Filter the entries down to the lines containing "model", and copy those lines.

_Records for this exercise_.
=-=-=-=-=

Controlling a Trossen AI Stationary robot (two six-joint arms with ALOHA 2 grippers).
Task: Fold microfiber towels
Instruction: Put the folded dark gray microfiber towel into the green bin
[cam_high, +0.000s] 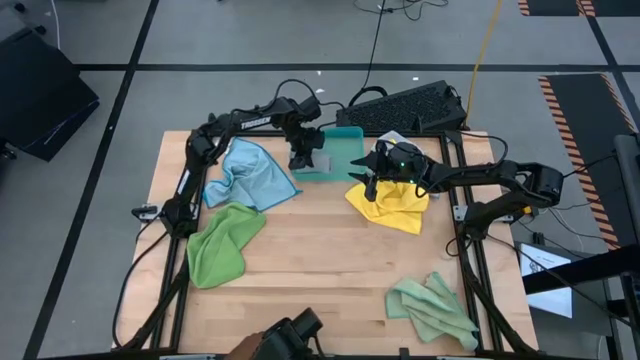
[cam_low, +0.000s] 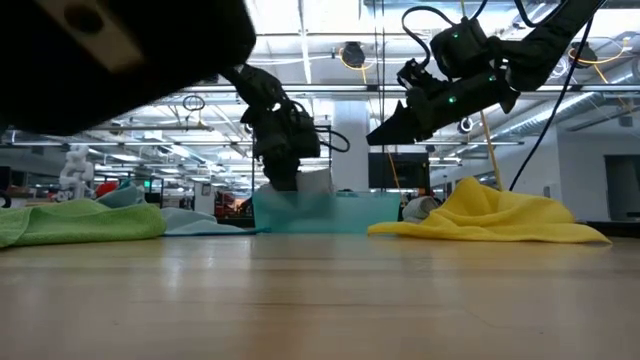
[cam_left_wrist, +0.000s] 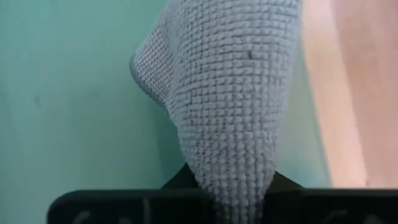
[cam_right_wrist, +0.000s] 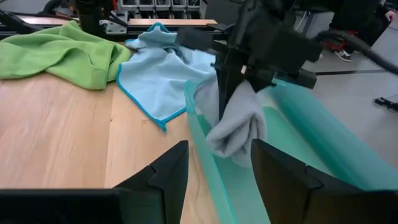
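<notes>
We see left tool (cam_right_wrist: 227, 93) pinching grey towel (cam_right_wrist: 239, 127) over teal tray (cam_right_wrist: 323, 146); right tool (cam_high: 368, 182) spread nearby. Towel looks soft, light, floppy: grab a corner.

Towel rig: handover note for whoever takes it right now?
Left pincer: shut on the grey towel, hanging it over the teal tray.
Right pincer: open, empty, raised over the yellow towel, facing the tray.
On the table: light blue towel, green towel, pale green towel, all crumpled.
Done: none on the table folded; grey one at the tray.
Left: four loose towels.
</notes>
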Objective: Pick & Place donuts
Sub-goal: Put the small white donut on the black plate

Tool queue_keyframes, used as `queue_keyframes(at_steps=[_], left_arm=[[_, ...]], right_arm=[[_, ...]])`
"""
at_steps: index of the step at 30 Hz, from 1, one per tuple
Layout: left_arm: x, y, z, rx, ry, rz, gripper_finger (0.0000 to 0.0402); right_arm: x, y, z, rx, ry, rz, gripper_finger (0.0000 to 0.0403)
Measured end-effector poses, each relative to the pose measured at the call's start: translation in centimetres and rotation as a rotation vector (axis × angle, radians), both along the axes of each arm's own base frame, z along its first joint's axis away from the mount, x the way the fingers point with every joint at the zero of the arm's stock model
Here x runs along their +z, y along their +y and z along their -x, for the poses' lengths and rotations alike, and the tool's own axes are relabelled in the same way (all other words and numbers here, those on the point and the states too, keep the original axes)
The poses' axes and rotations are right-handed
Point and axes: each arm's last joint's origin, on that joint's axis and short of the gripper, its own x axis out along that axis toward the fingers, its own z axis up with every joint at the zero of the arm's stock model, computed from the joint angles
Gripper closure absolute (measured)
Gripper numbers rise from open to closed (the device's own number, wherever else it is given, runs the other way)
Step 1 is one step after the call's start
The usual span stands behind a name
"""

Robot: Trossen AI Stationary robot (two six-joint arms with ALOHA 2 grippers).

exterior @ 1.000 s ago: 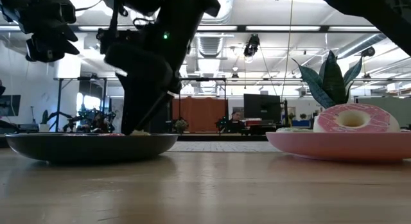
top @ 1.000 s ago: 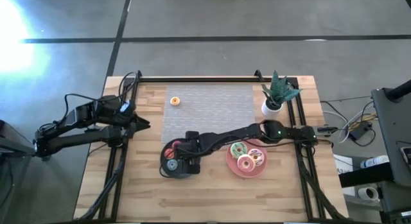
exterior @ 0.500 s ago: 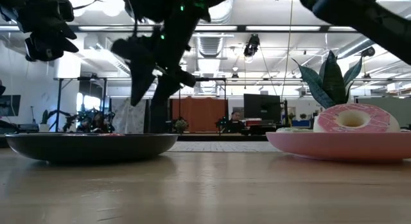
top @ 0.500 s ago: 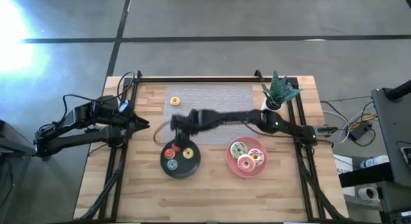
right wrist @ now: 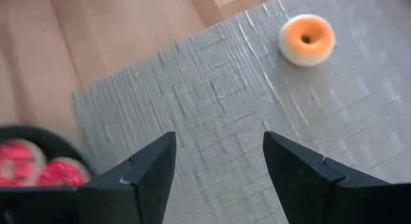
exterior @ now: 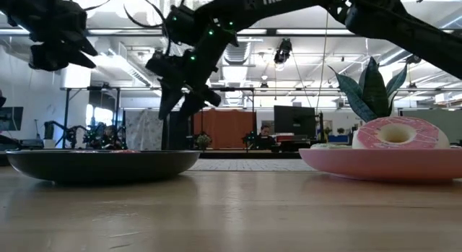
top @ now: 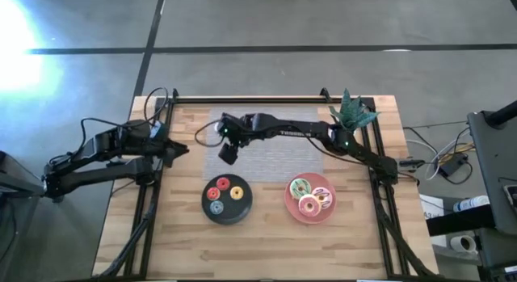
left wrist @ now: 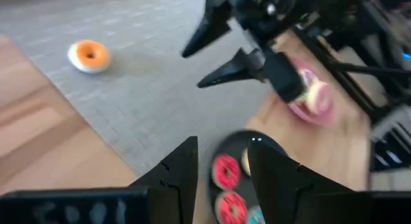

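Note:
A small orange donut (right wrist: 307, 40) lies on the grey mat (top: 279, 145) and also shows in the left wrist view (left wrist: 90, 56). My right gripper (top: 229, 152) hovers open and empty above the mat, short of that donut, its fingers apart in its wrist view (right wrist: 218, 142). The black plate (top: 242, 213) holds tiny red (top: 222, 184), yellow (top: 237, 193), orange-red and blue donuts. The pink plate (top: 288, 204) carries the three larger donuts: green-white sprinkled (top: 300, 187), striped white (top: 322, 196) and pink (top: 308, 206). My left gripper (top: 179, 149) waits open at the table's left side.
A potted plant (top: 347, 120) stands at the far right corner of the table. A black frame rail (top: 250, 98) runs along the far edge and down both sides. Bare wood lies in front of the two plates toward the near edge.
My right gripper has risen off the black plate and swung toward the far edge, out over the grey mat toward the orange donut. With the gripper gone, the yellow donut shows lying on the black plate beside the red ones.

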Motion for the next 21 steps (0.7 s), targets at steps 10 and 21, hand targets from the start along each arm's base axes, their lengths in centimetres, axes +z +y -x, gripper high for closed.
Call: queue_keyframes(at_steps=[10,21], left_arm=[[-1.7,3.6,-6.6,0.055,0.120,-0.019,0.0291],[-6.2,12.9,-10.3,0.041,0.169,0.184,0.0291]], right_arm=[[3.6,-1.8,3.2,-0.067,0.083,-0.081,0.0184],[12.4,-1.5,8.4,-0.194,0.068,0.153,0.0184]])
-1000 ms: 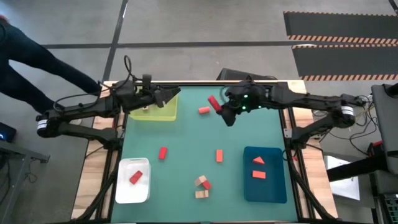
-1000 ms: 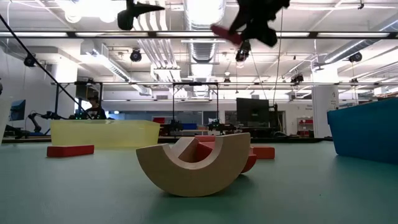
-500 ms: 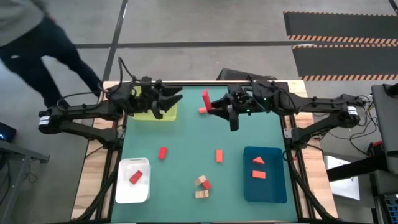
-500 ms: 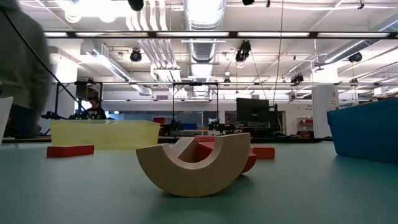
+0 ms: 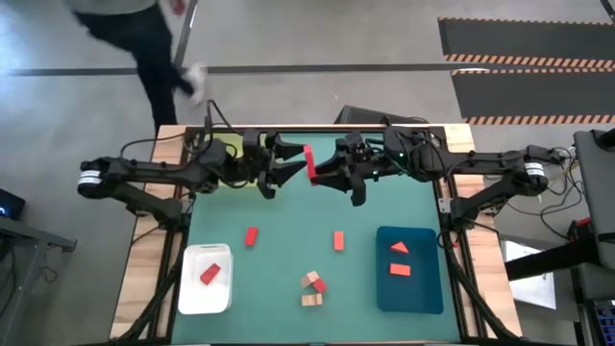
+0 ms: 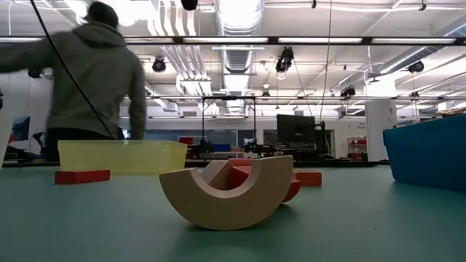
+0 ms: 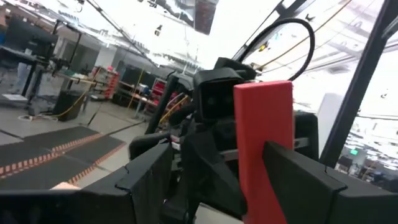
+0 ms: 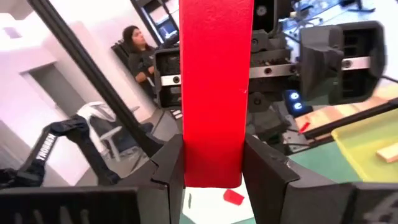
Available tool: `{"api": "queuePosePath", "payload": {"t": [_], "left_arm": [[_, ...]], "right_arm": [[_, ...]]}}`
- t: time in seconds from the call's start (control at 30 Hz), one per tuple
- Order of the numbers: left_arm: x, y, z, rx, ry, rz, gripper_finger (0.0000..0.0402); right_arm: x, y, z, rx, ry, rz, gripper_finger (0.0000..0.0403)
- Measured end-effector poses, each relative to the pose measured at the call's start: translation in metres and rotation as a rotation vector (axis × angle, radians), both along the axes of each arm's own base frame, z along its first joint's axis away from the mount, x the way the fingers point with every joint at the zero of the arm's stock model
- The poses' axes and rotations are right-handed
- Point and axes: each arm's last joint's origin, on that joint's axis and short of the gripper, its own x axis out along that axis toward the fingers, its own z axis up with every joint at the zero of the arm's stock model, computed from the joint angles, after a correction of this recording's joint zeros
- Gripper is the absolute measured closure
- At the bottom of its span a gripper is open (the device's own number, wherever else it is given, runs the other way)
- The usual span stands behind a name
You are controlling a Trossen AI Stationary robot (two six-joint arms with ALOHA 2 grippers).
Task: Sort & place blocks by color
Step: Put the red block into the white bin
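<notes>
Two dark arms meet above the far middle of the green surface [image 5: 288, 216]. The right pincer [image 5: 319, 173] is clamped on a red bar [image 5: 308, 163] — a long, flat-sided, deep red piece held upright, its lower end squeezed between the two fingers [image 8: 267, 177]. The left pincer [image 5: 288, 165] faces it with its fingers spread wide, the bar just beside one finger [image 7: 298, 180]; contact cannot be told.

Other blocks lie on the surface — two small red ones [image 5: 252, 235], and a tan-and-red cluster [image 5: 311, 286] nearer the front. A red block sits in the white tray [image 5: 192, 288]; two orange pieces sit in the blue tray [image 5: 423, 288].
</notes>
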Motion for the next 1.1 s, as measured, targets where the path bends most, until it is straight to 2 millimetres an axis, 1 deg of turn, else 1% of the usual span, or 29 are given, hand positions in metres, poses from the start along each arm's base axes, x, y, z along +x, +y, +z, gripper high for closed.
{"api": "queuePosePath", "payload": {"t": [0.17, 0.47, 0.7, 0.83, 1.1], "left_arm": [[0.007, -0.003, 0.003, 0.017, -0.034, -0.045, 0.0164], [0.007, -0.005, 0.003, 0.04, -0.043, -0.101, 0.0164], [0.007, -0.005, 0.001, 0.006, -0.041, -0.106, 0.0165], [0.007, -0.004, 0.0, -0.021, -0.038, -0.089, 0.0181], [0.008, -0.003, -0.002, -0.059, -0.029, -0.065, 0.0238]], "right_arm": [[0.0, 0.0, 0.002, 0.015, -0.009, 0.008, 0.0287], [0.001, -0.005, 0.0, 0.072, 0.01, -0.033, 0.0287], [0.001, -0.006, 0.0, 0.084, 0.013, -0.033, 0.0287], [0.001, -0.006, -0.001, 0.083, 0.023, -0.034, 0.0287], [0.005, -0.007, -0.008, 0.08, 0.066, -0.032, 0.0287]]}}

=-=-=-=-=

_Task answer_.
Measured end-effector poses, each relative to the pose measured at the call's start: translation in centimetres and rotation as a rotation vector (axis × angle, radians), both along the axes of each arm's own base frame, z along its first joint's axis away from the mount, x the way the fingers point with every joint at the zero of the arm's stock model
Point and axes: each arm's last joint's origin, on that joint's axis and short of the gripper, its own x axis out along that axis toward the fingers, its own z axis up with every joint at the zero of the arm's stock model, computed from the joint angles
- Measured end-effector poses, each relative to the pose measured at the call's start: translation in metres and rotation as a rotation vector (axis × angle, radians), both along the axes of each arm's own base frame, z along its first joint's axis away from the mount, x the way the fingers point with every joint at the zero of the arm's stock model
- Point and axes: each arm's last joint's origin, on that joint's axis and short of the gripper, its own x axis out along that axis toward the fingers, its own z axis up with every joint at the zero of the arm's stock model, computed from the joint angles, after a correction of this recording's joint zeros

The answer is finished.